Re: Cable Modem [really more about PPPoE]

[Fletcher E Kittredge <fkittred () gwi net>]

On Mon, 25 Jun 2001 17:09:24 -0500  Chris Parker wrote:
> > 2) To balance this one special case advantage,  radius auth has a
> >    number of flaws:
> >    i) it is an older protocol designed for a different model of
> >       networking and thus is missing many features of DHCP.  In
> >       particular, clean mechanisms for setting an arbitrary number of
> >       client configuration values.
>
> Removing radius-auth from PPPoE for a second, I would hazzard that
> with the use of the defined radius VSA format, the number of client
> configuration values is not limited in practical applications.

You know, I started down that path once.

Good luck trying to get Microsoft and Apple to support radius VSA for
configuring clients.  Can you imagine what Microsoft would do?

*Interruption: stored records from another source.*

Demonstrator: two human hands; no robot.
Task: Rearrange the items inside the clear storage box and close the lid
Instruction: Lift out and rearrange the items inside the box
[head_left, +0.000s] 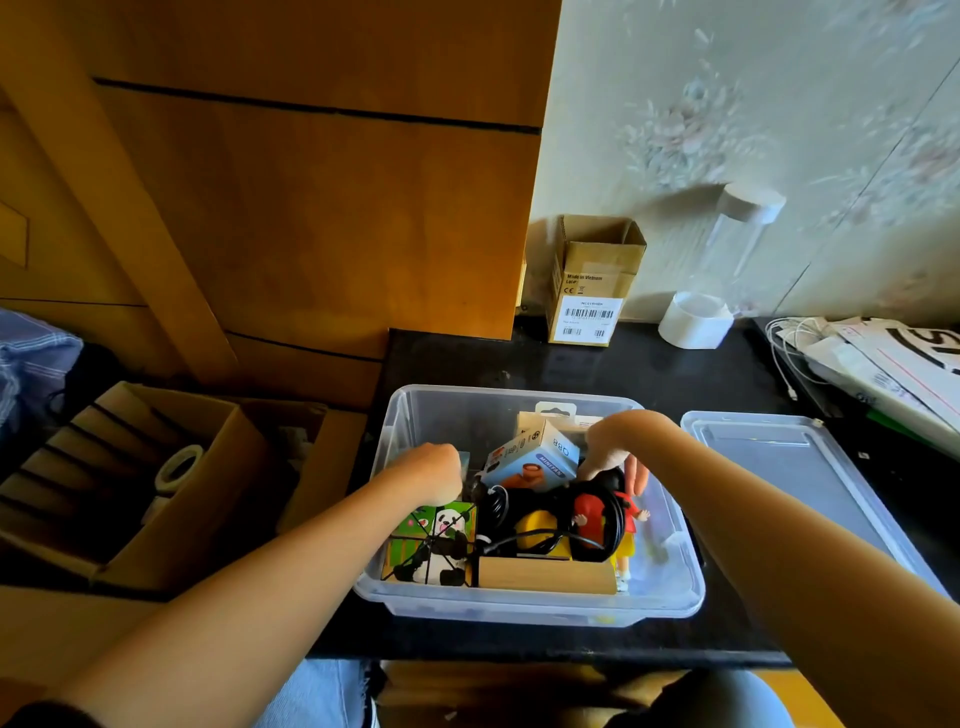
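Note:
The clear storage box (415, 410) sits open on the black tabletop, its lid (789, 467) lying flat to its right. Inside lie a panda-print cube (436, 540), a blue mini-fan carton (535, 460), a tangle of black cable (550, 519), a yellow object (537, 527), a doll in red and yellow (626, 525) and a wooden block (545, 576). My left hand (434, 470) reaches into the box's left side with fingers curled down; what it grips is hidden. My right hand (618, 447) dips in beside the carton, fingers pointing down near the doll and cable.
An open cardboard box (595, 280) and a clear bottle with a white base (711, 291) stand by the wall. Papers and white cables (883, 364) lie at the right. A large carton with tape rolls (176, 467) sits left, below the table edge.

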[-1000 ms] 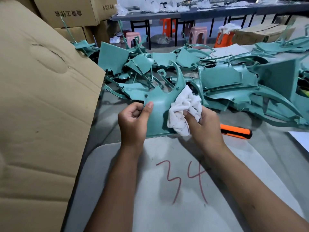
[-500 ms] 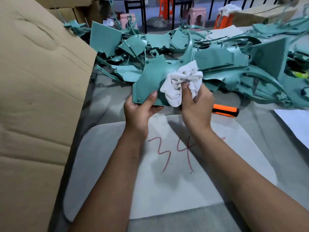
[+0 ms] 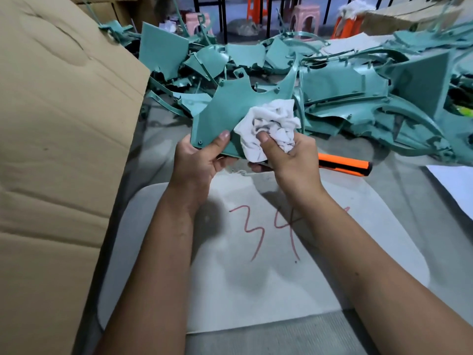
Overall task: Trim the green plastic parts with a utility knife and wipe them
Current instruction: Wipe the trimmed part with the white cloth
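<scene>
A green plastic part [image 3: 225,111] is gripped by the left hand [image 3: 197,162] and a white rag [image 3: 271,126] is clutched against it by the right hand [image 3: 289,157]; the orange utility knife [image 3: 344,167] is half hidden behind the wrist, a heap of green parts [image 3: 358,98] beyond.

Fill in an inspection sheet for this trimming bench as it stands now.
Surface: grey table with a pale mat marked 34 in red.
Job's things: green part held up, white rag on it; orange utility knife lying on the table.
Clutter: pile of green parts behind; white sheet at right.
Grippers: left hand grips the part's lower edge; right hand holds the rag.
Cables: nothing seen.
Surroundings: cardboard flap at left; stools beyond.
</scene>
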`<action>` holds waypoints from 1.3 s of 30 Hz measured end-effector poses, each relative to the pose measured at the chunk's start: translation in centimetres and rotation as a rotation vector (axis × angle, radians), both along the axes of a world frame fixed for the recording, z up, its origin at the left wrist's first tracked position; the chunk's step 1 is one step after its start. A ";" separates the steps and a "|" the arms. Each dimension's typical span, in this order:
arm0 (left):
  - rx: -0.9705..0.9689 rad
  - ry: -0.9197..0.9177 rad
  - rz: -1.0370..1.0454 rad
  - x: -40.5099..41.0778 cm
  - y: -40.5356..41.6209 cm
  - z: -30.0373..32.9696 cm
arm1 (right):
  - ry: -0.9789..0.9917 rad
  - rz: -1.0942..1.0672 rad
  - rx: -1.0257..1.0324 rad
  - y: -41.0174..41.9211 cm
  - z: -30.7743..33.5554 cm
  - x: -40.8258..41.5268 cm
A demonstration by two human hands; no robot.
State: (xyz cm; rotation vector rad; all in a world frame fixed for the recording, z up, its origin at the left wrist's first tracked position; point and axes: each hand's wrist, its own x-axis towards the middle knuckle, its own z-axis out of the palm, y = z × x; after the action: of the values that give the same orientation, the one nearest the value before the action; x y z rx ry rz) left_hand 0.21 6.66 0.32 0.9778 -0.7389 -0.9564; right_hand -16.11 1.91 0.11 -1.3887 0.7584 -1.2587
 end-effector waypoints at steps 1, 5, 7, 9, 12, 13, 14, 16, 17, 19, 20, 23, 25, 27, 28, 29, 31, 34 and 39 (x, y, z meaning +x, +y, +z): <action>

> >    ii) public networks, it uses username/password authentication.
> >       This is a flawed mechanism for auth.  It is insecure[1] and
> >       generates a fair amount of support traffic.
>
> You failed to include your [1] reference, so I'm not sure what you
> are refuting here.  I would suggest that relying on username/password
> auth via CHAP is less susceptible to spoofing than a MAC address.  I'm
> definitely open for other means of authenticating yourself on the
> network.

Sorry about that missing footnote.

[1] Radius is auth mechanism independent.  There are probably more
than a dozen currently supported by one implemenation or another.
However, for large, public access networks, the only one I know of in
use is username/password.

Username/password is weak authorization.  If you don't agree, please
see "Secrets and Lies : Digital Security in a Networked World" by
Bruce Schneir, [John Wiley & Sons, August 2000 ; ISBN: 0471253111 ].
It is an accessable discussion of the issues by an expert.